Commercial stuff isn't that much better. Consider all the .NET bloat. That solves the above problem but now you have to keep a ton of bloated versions of .NET installed on everything, on the off-chance that some app uses some single component of some version of .NET. It's still dependency hell, except now you've front-loaded every possible dependency so you're never short. Open source could "fix" the issue of not having the required DLL, by doing what .NET does and bundle all possible DLLs to start with. But then who hasn't had the same issue of apps that won't work because you don't have the required versions of Microsoft's C Runtime or the right version of .NET installed?

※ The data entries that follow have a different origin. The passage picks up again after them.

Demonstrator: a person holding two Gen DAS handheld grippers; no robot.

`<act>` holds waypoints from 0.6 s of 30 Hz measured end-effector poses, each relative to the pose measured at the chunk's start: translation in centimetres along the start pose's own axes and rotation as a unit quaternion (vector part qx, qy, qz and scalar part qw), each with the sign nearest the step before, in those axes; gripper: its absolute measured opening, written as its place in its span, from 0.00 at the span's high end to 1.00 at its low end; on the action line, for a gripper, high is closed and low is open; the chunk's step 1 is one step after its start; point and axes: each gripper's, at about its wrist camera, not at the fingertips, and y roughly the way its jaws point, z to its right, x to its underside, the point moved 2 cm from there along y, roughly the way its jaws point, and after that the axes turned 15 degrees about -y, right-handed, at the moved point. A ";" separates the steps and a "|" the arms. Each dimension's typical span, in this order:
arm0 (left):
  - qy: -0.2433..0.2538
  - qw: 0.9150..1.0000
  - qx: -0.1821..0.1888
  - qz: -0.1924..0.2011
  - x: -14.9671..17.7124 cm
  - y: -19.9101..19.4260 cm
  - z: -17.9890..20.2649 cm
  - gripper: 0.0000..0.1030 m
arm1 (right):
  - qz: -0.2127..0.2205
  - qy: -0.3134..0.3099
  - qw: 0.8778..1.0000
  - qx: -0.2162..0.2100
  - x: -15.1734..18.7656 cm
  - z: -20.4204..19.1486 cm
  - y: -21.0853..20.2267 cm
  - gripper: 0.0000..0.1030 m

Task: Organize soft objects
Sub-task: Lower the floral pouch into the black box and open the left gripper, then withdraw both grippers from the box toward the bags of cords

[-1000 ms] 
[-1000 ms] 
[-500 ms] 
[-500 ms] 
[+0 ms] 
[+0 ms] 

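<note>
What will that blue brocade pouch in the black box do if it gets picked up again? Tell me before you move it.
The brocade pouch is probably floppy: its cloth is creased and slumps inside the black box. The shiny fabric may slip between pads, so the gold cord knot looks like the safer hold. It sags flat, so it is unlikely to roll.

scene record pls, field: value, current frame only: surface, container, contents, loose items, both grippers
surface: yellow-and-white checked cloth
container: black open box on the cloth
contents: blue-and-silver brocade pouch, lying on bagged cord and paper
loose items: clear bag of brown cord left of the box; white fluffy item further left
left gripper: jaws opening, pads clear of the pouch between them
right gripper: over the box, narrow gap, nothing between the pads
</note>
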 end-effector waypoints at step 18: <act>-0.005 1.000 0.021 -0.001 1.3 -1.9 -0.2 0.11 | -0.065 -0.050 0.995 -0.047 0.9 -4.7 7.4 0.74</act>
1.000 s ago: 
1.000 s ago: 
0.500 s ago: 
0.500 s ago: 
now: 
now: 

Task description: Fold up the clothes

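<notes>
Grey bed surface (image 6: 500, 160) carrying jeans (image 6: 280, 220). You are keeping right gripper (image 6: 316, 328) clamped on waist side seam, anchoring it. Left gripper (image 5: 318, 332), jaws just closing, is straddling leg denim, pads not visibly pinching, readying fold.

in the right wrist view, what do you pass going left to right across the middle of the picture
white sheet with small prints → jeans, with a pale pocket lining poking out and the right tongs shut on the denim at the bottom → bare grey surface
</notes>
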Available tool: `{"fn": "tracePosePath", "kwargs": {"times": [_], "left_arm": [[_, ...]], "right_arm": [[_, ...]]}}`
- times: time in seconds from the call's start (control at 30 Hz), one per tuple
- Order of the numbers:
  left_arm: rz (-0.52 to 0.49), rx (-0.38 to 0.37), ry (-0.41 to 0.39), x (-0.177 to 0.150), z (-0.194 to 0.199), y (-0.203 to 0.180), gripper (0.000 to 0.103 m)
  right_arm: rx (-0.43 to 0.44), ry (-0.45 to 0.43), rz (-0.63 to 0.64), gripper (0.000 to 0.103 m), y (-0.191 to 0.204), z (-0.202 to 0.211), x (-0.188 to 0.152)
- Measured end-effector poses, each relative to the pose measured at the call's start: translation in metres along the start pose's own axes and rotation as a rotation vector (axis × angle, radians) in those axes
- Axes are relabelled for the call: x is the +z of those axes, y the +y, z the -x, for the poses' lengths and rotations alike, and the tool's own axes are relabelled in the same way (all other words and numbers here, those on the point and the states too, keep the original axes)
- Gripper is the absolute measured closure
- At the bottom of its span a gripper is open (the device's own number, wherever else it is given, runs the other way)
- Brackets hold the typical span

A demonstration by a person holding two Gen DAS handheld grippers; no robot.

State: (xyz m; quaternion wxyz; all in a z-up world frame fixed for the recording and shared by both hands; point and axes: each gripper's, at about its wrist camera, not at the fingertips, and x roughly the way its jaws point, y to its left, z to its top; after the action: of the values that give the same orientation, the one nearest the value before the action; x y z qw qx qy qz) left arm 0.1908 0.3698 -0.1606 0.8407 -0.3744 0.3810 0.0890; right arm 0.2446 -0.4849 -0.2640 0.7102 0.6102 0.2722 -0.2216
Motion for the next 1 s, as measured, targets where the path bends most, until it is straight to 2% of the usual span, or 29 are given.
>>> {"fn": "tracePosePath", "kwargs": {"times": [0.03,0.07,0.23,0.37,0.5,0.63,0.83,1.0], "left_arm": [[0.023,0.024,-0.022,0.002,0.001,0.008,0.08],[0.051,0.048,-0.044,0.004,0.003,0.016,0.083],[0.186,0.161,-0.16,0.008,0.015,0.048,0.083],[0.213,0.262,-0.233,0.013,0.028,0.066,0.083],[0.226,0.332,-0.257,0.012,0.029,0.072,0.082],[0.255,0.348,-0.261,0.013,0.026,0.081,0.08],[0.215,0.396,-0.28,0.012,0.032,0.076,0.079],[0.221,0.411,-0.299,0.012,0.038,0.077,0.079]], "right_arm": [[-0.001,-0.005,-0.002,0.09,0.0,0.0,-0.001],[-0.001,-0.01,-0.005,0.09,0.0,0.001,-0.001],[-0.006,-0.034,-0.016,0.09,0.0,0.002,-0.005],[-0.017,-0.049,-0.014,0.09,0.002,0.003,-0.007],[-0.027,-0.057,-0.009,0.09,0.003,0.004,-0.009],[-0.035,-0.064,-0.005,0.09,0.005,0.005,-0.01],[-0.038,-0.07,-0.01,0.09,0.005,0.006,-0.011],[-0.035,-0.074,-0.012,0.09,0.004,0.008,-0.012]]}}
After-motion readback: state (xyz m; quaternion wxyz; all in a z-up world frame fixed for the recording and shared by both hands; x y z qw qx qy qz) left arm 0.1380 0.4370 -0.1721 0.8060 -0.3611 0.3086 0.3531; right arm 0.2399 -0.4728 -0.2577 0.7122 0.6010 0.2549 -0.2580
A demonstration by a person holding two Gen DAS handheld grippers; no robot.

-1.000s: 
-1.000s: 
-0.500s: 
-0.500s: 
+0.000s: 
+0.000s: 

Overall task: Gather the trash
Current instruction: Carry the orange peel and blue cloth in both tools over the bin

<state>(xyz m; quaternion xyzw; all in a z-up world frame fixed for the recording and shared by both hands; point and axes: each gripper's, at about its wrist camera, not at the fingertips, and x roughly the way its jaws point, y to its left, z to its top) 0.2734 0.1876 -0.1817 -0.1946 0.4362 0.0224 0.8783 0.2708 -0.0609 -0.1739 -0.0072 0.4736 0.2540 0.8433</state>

Apple is worse, just gives a big "fuck you" if the version numbers of your software aren't the range supported by the exact version number of your operating system. I learned this the hard way trying to build for iOS. Specific version numbers of xCode are needed to build for specific ranges of iOS versions, and specific ranges of MacOS are needed for those specific versions of xCode. So you can't just do what you do on Windows, and boot up an old version of Visual Studio if you want and build for older C runtimes, everything has to match lockstep with everything else's version number. Yeah, so Apple solved the dependency problem by not letting anything run on anything except under very strict supervision. Instead of the "damn I have to download a DLL" issue, Apple just fixes it by going "run old software? Screw you, weirdo!"

However, Microsoft may have finally learned their lesson from the .NET bloat with the new .NET Core releases. These only package the needed dependencies for that particular program for the specific .NET Core version they were built for. So you don't have to have every single module of every variant of .NET Core on every machine.

The old .NET Framework system was like carrying no tools with you, except every work site you visit has all conceivable versions of all possible tools available at the site, then you move onto the next site, also carrying no tools, and that site also replicates every possible tool that anyone could possibly need, regardless of actual need. Like every job site has a rack of "hammers" with every possible type of hammer for you to select from, along with additional racks stretching into the horizon for all imaginable tool types.

Whereas .NET Core only compiles in the needed tools for the job, and carries its tools with it. If you didn't get the message, everyone should stop using old .NET and use .NET Core. Needing DLLs is a temporary nuisance while you get the DLLs you need. .NET bloat is permanent suckage, because so many apps use some small bit of each version number, so you can't get rid of any of it.
« Last Edit: November 01, 2019, 10:23:42 am by Reelya »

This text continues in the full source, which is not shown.